I’ve been out to Pollak and really enjoy their wines. Of the four they were pouring, I truly enjoyed the 2008 Durant White (60% Chardonnay; 30% Viognier; 10% Pinot Gris) with its floral notes, roundness from the Chardonnay, and just a hint of effervescence. I also found the 2008 Cabernet Franc to be great with good pepper and berry notes. Both of these came home with me and you can look forward to longer reviews in the future.
Lake Anna Winery
Lake Anna is another winery that I was familiar with walking up. Typically I visit them for their Spotsylvania Claret, but I have to say that this year I wasn’t as impressed with it as in years past. I was, however, impressed with their Totally White with some cinnamon on the nose and nice crisp flavors, the 2007 Morgan Merlot with a great pepper profile that would pair well with a bold dinner, and the 2007 Bell Haven Cabernet Franc with great green bell pepper flavors (which as you can tell I really like).

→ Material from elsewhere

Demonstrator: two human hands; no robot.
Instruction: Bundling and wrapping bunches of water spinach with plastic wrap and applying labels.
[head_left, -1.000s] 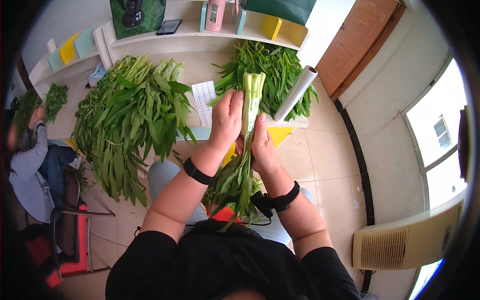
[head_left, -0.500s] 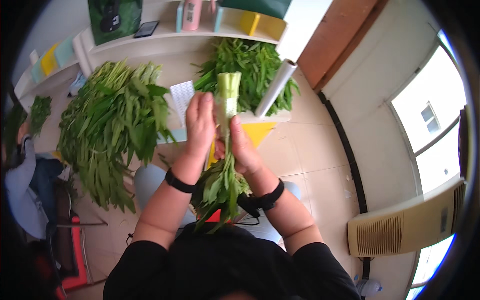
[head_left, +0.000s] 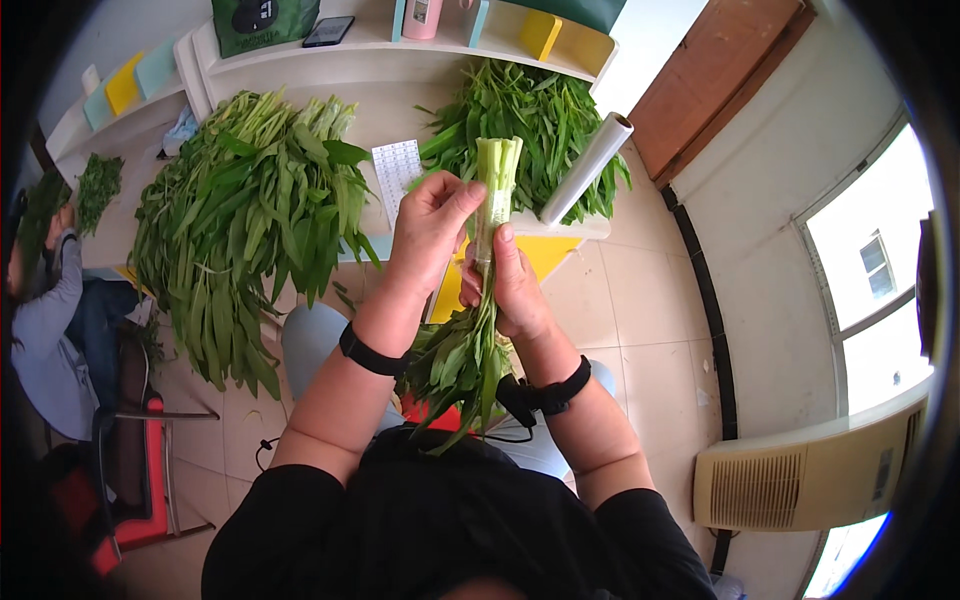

Keswick is another vineyard that I really enjoy and have had a great time at when visiting their tasting room. Of the four wines they were pouring, the gold winning 2009 Cabernet Franc was far and away my favorite. That, coupled with a great 2009 LVD Viognier that had great floral notes, made them one of my favorite tables to visit.
I was disappointed that Jefferson Vineyards didn’t have their Petit Verdot to pour and buy, but of the wines they were pouring, I would recommend their 2009 Cabernet Franc.
Phew…alright…great Expo. Lots of great wines were sampled, and again I salute Virginia Wine and the organizers of the event for putting this together and look forward to next years’ Expo. If you didn’t make it this year there’s always next year, and if you live in or around Virginia, I recommend going out and supporting Virginia Wine as all of the winemakers are doing great things and should be rewarded by having their wine purchased in great quantities.
Thanks for your review of the Expo. I swore off going after the first year and have yet to be convinced that it’s worth returning. Some friend’s and I drove out to King Family Vineyard for a nice, relaxing picnic on Saturday instead.
I agree, though going to the wine expo on Sunday, early, would be enjoyable. The crowds on Sunday are a fraction (1000 vs 6000) and half of that is the winery industry trying each other’s stuff. Early Sunday, it is quiet and you can actually talk through a tasting. Having said that, I’m not sure it beats a picnic at a beautiful winery
I don’t know that anything beats a picnic at a winery. Looking forward to warm weather so I can indulge in some picnics at wineries.